|
Situasi Atambua Berangsur Normal
Selasa, 08 April 2008 | 14:46 WIB
TEMPO Interaktif, Kupang:Situasi Kota Atambua, Kabupaten Belu, Nusa Tenggara Timur, berangsur normal setelah sebelumnya sempat mencekam akibat aksi ribuan eks pengungsi Timor Timur selama hampir sepekan. Menurut Kepala Bidang Humas Kepolisian Daerah NTT Komisaris Marthen Radja, aktivitas perkantoran maupun roda perekonomian kembali berjalan sejak Selasa (8/4) ini.
Kendati demikian, kata Marthen, aparat keamanan—ditambah dari Markas Besar Kepolisian sebanyak 200 personel Brimob dari Kelapa Dua Jakarta—ditempatkan di setiap sudut kota maupun perkantoran Menurut dia, penempatan aparat keamanan untuk memberikan jaminan keamanan bagi warga Atambua untuk beraktivitas. ”Jumlah personel polisi yang sudah berada di Atambua mencapai 1.000 orang lebih karena ada tambahan pengamanan dari Kepolisian Resort Kupang, Timor Tengah Utara dan Timor Tengah Selatan,” ujar Marthen di Kupang, Selasa (8/4),
Marthen juga mengatakan, polisi masih memeriksa secara intensif terhadap pemimpin demonstran dari Forum Kemanusiaan Warga Negara Indonesia (FKWNI) eks Timor Timur Korban Keputusan Politik. ”Setelah 1X24 jam baru akan diketahui apakah mereka menjadi tersangka atau tidak,” kata Marthen.

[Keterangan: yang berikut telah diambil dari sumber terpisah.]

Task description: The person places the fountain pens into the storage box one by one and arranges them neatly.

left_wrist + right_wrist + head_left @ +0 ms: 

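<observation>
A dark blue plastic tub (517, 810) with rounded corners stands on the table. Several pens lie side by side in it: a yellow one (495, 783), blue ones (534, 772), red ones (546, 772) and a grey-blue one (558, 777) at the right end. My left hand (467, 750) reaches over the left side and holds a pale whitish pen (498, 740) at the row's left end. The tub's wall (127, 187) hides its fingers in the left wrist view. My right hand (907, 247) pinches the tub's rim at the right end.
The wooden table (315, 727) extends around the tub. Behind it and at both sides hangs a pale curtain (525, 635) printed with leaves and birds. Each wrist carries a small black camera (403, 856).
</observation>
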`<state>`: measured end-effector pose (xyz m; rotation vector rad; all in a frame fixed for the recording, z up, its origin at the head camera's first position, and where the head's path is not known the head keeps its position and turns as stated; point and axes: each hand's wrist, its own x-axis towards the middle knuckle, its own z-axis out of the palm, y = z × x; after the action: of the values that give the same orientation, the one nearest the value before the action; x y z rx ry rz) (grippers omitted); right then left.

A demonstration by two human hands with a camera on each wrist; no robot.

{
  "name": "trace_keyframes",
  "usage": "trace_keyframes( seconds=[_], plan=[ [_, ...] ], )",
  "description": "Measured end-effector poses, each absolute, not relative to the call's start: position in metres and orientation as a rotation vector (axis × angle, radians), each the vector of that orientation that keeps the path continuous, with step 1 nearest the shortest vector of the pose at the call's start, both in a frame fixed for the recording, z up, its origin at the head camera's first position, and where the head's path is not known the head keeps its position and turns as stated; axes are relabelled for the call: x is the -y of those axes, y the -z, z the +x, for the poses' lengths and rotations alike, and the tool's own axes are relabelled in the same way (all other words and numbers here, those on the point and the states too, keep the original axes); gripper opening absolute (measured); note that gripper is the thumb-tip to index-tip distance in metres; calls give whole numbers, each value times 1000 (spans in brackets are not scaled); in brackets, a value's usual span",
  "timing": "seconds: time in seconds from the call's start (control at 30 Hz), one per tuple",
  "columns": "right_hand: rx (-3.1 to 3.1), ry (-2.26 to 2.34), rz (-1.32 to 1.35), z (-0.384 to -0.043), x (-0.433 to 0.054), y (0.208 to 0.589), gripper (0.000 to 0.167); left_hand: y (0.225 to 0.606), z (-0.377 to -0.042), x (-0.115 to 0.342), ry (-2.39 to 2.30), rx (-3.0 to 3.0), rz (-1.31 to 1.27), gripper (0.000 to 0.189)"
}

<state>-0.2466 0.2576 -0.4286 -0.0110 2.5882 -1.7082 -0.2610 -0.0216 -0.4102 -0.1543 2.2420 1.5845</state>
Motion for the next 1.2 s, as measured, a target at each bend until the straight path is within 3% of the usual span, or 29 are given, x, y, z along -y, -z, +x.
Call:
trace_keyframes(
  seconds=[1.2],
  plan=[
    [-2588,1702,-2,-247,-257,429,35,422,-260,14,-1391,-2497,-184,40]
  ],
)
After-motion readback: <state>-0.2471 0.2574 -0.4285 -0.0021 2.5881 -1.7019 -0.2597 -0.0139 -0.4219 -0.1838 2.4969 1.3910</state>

Pemimpin aksi demo yang ditangkap dan diperiksa saat ini adalah Sekretaris Jenderal Forum Kemanusiaan Warga Negara Indonesia (FKWNI) eks Timor Timur Korban Keputusan Politik Matheus BC Guedes, Ketua FKWNI eks Timor Timur Korban Keputusan Politik, Carlos Arauju Bareto dan Sekertaris Dewan Penasihat FKWNI eks Timor Timur Korban
Keputusan Politik Aleks Koholou. Sementara Felix Fernandez, yang semula diberitakan ikut
ditangkap berhasil melarikan diri. ”Felix dalam kejaran polisi dan ditetapkan sebagai buron,” ujarnya.
Dia menambahkan, ketiga pimpinan demonstran diperiksa terkait dengan pengrusakan gedung DPRD Belu, pengrusakan Kantor Dinas Sosial, pengrusakan rumah jabatan Kapolres Belu, serta ancaman terhadap pekerja lembaga asing, pejabat pemerintah dan pimpinan DPRD Belu.